* **Instructions for the task**: Output the data as it stands. Each line must match exactly.

+ + +

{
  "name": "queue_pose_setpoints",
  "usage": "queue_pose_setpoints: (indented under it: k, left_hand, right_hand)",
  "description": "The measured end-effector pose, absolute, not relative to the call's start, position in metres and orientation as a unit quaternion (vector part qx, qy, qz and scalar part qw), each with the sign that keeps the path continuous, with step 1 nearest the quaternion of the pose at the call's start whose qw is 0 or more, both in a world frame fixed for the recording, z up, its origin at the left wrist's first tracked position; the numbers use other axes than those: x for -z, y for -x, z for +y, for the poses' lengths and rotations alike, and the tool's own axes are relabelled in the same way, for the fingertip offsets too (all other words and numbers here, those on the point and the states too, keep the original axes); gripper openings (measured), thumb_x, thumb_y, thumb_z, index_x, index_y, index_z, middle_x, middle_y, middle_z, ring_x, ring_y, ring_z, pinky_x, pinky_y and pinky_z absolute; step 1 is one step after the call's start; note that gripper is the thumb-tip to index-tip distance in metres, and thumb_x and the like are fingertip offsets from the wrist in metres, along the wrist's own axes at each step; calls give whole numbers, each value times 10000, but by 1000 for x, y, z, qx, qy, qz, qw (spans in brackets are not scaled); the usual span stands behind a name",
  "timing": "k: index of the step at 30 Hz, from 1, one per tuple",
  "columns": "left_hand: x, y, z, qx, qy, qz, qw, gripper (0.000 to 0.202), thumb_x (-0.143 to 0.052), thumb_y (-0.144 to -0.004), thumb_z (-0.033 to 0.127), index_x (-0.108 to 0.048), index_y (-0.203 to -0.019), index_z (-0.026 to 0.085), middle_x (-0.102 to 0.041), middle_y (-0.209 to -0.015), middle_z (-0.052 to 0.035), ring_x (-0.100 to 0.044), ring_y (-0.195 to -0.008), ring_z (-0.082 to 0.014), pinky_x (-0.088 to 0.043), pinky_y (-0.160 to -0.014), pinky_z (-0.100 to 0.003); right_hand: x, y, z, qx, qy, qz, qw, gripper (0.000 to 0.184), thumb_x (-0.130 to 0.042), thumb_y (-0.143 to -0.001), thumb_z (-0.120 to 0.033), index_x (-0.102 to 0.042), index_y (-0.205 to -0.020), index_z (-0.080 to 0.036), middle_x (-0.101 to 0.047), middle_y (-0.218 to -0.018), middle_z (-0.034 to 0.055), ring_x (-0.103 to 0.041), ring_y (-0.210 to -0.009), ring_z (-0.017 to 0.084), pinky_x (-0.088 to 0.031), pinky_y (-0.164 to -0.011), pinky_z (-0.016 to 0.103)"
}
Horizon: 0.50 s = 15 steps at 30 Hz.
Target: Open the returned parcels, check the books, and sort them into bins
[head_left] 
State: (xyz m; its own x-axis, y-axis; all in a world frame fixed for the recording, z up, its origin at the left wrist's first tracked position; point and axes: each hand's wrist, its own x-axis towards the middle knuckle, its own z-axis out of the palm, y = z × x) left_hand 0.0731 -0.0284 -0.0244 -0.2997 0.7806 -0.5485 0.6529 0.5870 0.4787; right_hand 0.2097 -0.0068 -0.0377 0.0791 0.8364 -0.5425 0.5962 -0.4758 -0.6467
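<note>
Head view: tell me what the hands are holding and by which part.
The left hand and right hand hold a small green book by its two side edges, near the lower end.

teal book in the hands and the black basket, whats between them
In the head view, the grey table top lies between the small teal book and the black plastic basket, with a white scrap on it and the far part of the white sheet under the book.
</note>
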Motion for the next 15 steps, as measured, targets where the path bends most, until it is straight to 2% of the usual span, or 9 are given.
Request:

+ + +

* **Answer**:
{
  "name": "queue_pose_setpoints",
  "usage": "queue_pose_setpoints: (indented under it: k, left_hand, right_hand)",
  "description": "The measured end-effector pose, absolute, not relative to the call's start, position in metres and orientation as a unit quaternion (vector part qx, qy, qz and scalar part qw), each with the sign that keeps the path continuous, with step 1 nearest the quaternion of the pose at the call's start whose qw is 0 or more, both in a world frame fixed for the recording, z up, its origin at the left wrist's first tracked position; the numbers use other axes than those: x for -z, y for -x, z for +y, for the poses' lengths and rotations alike, and the tool's own axes are relabelled in the same way, for the fingertip offsets too (all other words and numbers here, those on the point and the states too, keep the original axes); gripper openings (measured), thumb_x, thumb_y, thumb_z, index_x, index_y, index_z, middle_x, middle_y, middle_z, ring_x, ring_y, ring_z, pinky_x, pinky_y and pinky_z absolute; step 1 is one step after the call's start; note that gripper is the thumb-tip to index-tip distance in metres, and thumb_x and the like are fingertip offsets from the wrist in metres, along the wrist's own axes at each step; calls give whole numbers, each value times 10000, but by 1000 for x, y, z, qx, qy, qz, qw (spans in brackets are not scaled); the usual span stands behind a name",
  "timing": "k: index of the step at 30 Hz, from 1, one per tuple",
  "columns": "left_hand: x, y, z, qx, qy, qz, qw, gripper (0.000 to 0.202), thumb_x (-0.143 to 0.052), thumb_y (-0.144 to -0.004), thumb_z (-0.033 to 0.127), index_x (-0.108 to 0.048), index_y (-0.203 to -0.019), index_z (-0.026 to 0.085), middle_x (-0.102 to 0.041), middle_y (-0.209 to -0.015), middle_z (-0.052 to 0.035), ring_x (-0.100 to 0.044), ring_y (-0.195 to -0.008), ring_z (-0.082 to 0.014), pinky_x (-0.088 to 0.043), pinky_y (-0.160 to -0.014), pinky_z (-0.100 to 0.003); right_hand: x, y, z, qx, qy, qz, qw, gripper (0.000 to 0.184), thumb_x (-0.130 to 0.042), thumb_y (-0.143 to -0.001), thumb_z (-0.120 to 0.033), index_x (-0.102 to 0.042), index_y (-0.205 to -0.020), index_z (-0.080 to 0.036), middle_x (-0.101 to 0.047), middle_y (-0.218 to -0.018), middle_z (-0.034 to 0.055), ring_x (-0.103 to 0.041), ring_y (-0.210 to -0.009), ring_z (-0.017 to 0.084), pinky_x (-0.088 to 0.031), pinky_y (-0.164 to -0.011), pinky_z (-0.016 to 0.103)"
}
Horizon: 0.50 s = 15 steps at 30 Hz.
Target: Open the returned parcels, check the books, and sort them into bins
[head_left] 
State: (xyz m; its own x-axis, y-axis; all in a world frame fixed for the recording, z up, its origin at the left wrist's first tracked position; point and axes: each hand's wrist, its own x-axis towards the middle knuckle, its own z-axis out of the palm, y = z × x) left_hand 0.0731 -0.0284 -0.0244 -0.2997 0.7806 -0.5485 0.6529 0.5870 0.4787; right_hand 0.2097 -0.0068 -0.0377 0.0791 0.8364 -0.5425 0.5962 -0.4758 -0.6467
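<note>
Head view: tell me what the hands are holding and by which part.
The left hand and right hand hold a small green book by its two side edges, near the lower end.

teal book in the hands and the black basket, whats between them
In the head view, the grey table top lies between the small teal book and the black plastic basket, with a white scrap on it and the far part of the white sheet under the book.
</note>
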Motion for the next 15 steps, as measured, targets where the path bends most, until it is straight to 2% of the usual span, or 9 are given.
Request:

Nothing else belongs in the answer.